For most acquisitions, this is just good corporate hygiene. And as part of a large company, Arduino faces higher liabilities than when it was an independent entity.
But Qualcomm’s lawyers overlooked one thing: Arduino is not an ordinary acquisition. The community is not a customer base; it is a shared resource. You cannot apply a corporate-level SaaS legal framework to a shared resource, or you will destroy its value.
This is not malice, but a lack of understanding. But the result is the same. The community that once trusted Arduino no longer trusts it.
Understanding why this happened does not excuse it, but it may hint at what needs to happen next.
What should have happened and how it can still be salvaged
Qualcomm threw background-less legal documents at the community, leaving people to discover the contradictions on their own. This is how to destroy trust overnight.
Qualcomm should have announced these changes in advance. They should have given the community weeks, not hours, to understand what was going to happen and why. They should have used plain language explanations, not just legal documents.
Qualcomm can address this issue by clearly building an open ecosystem. They should clarify that these terms apply to Arduino Cloud services, while the IDE, CLI, and core libraries remain under existing open-source licenses.
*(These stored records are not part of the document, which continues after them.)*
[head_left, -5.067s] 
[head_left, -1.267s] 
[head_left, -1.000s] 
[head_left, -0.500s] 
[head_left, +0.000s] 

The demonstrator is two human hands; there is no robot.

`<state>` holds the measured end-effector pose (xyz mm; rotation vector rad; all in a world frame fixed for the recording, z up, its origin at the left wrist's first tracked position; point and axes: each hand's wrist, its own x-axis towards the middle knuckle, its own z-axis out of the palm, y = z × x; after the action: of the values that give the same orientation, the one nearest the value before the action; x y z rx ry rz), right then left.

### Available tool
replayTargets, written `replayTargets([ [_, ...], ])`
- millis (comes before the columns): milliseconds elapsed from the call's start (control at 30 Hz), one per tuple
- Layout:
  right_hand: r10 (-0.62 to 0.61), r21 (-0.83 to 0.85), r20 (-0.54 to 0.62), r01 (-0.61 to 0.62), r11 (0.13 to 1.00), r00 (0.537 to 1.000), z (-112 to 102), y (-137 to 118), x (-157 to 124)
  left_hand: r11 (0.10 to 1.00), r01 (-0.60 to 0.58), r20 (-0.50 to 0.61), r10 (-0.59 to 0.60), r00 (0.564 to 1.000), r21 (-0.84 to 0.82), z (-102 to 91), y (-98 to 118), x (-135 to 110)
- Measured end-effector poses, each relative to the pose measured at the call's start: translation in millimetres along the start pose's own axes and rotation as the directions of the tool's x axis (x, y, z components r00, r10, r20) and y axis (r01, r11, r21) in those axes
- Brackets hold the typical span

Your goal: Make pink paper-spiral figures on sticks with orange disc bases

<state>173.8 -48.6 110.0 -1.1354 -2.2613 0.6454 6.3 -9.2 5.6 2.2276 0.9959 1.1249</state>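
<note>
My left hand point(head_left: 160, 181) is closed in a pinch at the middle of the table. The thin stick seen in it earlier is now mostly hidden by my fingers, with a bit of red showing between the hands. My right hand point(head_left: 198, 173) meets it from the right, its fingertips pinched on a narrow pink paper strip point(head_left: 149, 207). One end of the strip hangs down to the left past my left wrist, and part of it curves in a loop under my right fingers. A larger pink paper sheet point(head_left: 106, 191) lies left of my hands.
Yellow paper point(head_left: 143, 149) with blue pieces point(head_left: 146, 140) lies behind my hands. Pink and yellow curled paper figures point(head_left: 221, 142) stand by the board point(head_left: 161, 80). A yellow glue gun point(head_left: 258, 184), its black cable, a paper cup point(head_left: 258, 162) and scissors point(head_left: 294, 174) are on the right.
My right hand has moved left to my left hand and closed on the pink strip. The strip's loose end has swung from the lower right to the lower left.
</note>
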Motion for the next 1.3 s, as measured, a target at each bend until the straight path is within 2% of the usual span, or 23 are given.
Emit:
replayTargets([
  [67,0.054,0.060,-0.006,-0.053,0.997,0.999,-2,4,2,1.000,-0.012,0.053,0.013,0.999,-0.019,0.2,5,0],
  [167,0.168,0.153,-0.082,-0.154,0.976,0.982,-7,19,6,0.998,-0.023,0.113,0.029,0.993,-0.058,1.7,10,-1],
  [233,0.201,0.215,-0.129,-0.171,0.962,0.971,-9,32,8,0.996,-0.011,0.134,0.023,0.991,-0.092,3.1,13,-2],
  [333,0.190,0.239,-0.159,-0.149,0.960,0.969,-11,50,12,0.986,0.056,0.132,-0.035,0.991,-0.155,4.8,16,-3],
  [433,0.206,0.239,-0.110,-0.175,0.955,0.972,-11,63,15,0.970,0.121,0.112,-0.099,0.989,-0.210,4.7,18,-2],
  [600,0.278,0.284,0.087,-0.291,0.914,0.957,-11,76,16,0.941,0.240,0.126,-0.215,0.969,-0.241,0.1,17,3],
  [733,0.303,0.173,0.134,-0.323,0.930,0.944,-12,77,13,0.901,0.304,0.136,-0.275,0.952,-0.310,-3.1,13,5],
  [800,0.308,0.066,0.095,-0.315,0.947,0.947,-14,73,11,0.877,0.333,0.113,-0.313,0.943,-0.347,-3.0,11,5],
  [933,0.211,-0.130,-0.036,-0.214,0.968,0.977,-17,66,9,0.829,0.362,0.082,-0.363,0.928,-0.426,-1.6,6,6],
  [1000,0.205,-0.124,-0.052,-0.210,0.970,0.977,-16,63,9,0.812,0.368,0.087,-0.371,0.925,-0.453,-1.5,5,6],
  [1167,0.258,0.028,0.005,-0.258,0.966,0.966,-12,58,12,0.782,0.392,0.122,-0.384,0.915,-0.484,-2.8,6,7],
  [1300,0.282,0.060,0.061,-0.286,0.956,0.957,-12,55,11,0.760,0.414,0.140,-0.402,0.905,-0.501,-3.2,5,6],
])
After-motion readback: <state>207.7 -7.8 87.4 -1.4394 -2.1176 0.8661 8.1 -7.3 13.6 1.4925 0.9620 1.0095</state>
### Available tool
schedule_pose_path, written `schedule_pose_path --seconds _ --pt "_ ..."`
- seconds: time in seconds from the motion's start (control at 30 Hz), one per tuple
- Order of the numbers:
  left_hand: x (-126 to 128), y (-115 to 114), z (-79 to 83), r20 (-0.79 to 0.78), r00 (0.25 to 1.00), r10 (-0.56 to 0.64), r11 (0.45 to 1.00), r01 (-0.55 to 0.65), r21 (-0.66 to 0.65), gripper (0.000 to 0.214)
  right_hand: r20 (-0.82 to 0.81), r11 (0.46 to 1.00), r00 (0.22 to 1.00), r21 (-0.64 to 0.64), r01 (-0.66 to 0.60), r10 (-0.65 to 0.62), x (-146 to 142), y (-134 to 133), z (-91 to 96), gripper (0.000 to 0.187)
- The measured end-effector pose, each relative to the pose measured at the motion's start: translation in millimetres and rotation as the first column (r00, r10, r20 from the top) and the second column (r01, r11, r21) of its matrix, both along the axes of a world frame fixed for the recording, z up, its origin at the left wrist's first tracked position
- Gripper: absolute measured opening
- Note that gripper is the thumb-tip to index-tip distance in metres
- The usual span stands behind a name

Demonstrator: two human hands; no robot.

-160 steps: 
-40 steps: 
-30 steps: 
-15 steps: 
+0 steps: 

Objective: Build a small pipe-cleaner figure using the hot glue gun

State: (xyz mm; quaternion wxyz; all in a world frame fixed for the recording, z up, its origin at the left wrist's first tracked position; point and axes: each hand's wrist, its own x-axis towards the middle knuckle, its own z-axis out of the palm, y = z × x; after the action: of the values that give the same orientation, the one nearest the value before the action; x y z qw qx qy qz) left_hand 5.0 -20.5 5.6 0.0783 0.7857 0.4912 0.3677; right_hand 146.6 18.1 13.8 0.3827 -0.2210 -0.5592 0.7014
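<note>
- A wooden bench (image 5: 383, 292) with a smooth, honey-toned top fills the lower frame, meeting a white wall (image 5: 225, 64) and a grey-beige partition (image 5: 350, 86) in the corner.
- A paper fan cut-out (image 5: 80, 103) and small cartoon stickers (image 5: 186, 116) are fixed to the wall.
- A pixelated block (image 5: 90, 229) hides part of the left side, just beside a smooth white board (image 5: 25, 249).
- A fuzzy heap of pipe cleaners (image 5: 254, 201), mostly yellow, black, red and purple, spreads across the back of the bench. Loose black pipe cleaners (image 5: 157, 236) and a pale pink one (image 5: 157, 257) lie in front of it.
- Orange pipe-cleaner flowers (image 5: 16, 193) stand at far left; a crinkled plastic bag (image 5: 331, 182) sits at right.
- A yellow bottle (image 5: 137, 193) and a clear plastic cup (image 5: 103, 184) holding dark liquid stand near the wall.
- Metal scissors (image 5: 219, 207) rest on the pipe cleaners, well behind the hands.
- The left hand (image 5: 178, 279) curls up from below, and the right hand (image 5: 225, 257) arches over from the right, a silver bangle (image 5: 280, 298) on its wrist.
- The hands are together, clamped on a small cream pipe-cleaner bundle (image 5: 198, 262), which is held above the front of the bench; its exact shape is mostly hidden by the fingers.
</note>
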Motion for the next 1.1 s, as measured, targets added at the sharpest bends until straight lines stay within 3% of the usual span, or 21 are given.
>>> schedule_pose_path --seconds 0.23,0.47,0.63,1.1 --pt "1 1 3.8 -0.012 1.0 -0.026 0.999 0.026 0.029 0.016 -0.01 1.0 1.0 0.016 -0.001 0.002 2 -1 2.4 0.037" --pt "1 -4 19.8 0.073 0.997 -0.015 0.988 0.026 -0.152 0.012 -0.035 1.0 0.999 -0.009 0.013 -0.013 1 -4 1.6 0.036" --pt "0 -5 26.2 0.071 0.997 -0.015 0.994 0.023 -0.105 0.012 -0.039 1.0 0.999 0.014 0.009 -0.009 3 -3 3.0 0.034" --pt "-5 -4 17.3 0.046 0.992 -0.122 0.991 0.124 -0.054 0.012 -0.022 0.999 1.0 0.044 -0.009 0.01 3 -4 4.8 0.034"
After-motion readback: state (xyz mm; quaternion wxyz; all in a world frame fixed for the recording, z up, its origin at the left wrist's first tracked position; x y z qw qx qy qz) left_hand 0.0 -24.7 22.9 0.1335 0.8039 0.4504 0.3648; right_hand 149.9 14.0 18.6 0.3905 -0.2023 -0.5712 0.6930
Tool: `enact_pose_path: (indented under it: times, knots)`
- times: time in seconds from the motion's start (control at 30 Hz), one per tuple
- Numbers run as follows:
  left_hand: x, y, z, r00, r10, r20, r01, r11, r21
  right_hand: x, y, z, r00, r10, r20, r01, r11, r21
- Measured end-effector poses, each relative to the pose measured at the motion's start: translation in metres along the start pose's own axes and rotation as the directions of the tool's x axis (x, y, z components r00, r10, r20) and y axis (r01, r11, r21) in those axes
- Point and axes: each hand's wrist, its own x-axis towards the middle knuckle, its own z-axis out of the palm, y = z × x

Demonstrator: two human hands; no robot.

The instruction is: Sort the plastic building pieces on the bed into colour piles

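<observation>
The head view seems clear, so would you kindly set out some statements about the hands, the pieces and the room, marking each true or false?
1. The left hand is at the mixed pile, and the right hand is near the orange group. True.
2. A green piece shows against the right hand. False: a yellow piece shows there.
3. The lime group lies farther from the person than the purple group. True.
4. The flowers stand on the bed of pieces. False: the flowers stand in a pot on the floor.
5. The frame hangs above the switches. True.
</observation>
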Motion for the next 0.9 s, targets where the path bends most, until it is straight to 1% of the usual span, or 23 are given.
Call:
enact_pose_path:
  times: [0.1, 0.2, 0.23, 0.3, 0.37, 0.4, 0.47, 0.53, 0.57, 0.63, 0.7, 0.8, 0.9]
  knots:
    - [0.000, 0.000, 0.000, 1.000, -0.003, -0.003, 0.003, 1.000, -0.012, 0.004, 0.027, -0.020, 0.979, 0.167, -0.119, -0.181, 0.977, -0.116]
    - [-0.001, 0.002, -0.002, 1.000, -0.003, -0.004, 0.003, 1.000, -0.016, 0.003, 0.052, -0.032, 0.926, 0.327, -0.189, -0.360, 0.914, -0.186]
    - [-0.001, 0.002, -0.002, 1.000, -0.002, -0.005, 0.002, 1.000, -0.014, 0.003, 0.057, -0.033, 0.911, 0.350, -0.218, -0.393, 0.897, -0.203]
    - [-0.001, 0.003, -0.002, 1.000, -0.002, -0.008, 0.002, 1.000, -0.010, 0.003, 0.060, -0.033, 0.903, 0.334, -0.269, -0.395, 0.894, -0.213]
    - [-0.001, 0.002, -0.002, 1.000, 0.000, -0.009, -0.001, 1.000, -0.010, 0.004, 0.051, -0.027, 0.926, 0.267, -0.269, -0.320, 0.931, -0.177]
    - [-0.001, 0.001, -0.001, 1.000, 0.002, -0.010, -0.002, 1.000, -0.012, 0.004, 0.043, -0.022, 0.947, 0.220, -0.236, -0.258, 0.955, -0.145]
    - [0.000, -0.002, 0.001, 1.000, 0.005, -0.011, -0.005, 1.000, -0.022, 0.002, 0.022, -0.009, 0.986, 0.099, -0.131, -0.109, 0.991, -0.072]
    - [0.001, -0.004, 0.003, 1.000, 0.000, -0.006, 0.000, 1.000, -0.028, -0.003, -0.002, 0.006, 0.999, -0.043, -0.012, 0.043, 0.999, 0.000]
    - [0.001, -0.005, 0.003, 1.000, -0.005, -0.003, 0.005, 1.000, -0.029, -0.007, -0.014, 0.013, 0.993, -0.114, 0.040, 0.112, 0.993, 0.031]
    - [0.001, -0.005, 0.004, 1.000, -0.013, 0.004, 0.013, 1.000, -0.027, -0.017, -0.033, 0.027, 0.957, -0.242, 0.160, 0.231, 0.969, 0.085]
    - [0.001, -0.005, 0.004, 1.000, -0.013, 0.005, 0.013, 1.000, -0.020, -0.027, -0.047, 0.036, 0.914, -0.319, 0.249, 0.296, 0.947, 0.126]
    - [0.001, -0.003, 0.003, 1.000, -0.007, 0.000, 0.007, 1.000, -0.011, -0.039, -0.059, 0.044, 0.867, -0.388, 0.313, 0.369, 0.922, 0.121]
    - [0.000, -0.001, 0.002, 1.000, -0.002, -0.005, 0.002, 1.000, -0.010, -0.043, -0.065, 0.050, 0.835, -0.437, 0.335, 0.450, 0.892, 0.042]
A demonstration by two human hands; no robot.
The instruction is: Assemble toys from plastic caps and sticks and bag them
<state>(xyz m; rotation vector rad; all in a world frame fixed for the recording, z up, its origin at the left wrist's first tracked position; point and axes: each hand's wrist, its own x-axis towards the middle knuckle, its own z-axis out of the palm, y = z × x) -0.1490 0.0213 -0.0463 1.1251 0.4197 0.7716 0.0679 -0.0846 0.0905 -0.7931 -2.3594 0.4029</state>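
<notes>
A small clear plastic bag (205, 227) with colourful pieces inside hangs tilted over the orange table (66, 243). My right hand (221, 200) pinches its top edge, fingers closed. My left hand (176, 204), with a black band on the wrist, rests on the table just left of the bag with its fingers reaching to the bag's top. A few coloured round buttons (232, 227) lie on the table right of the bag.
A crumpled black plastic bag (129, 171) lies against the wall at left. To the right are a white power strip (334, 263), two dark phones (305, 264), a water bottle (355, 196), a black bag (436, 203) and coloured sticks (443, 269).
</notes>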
We need specific commitments, such as which repositories will remain open, which licenses will not change, and what content will be protected from future acquisition decisions. Currently, we only have vague corporate jargon about “supporting the community”.
In fact, they could create some structural protections by placing the IDE, CLI, and core libraries in a foundation that Qualcomm cannot unilaterally control (think of the Linux Foundation model).
Finally, Qualcomm may want to establish some form of community governance, giving the community real representation and actual power over the tools they rely on.
The acquisition is complete. Legal integration may be unavoidable. But how it is done will determine whether Arduino survives as a public resource or merely becomes another Qualcomm subsidiary.
What comes next?
Arduino may be the toolkit that has introduced millions of enthusiasts to electronics. But that maker community has shaped Arduino into what it is today. Qualcomm’s acquisition has put this tradition into question. Whether due to legal confusion, corporate insensitivity, or intentional strategy, community trust has been broken.
The coming months will reveal whether this is a misstep or a strategy. If Qualcomm issues a clarifying statement, migrates the codebase to some governance mechanism, and clearly protects the open toolchain, there may still be hope. If they remain silent, or worse, if IDE development slows or licensing terms tighten further, then that will be a signal to seek alternatives.
The question is not whether the open individual electronics hobbyist community can survive, but whether Arduino can survive.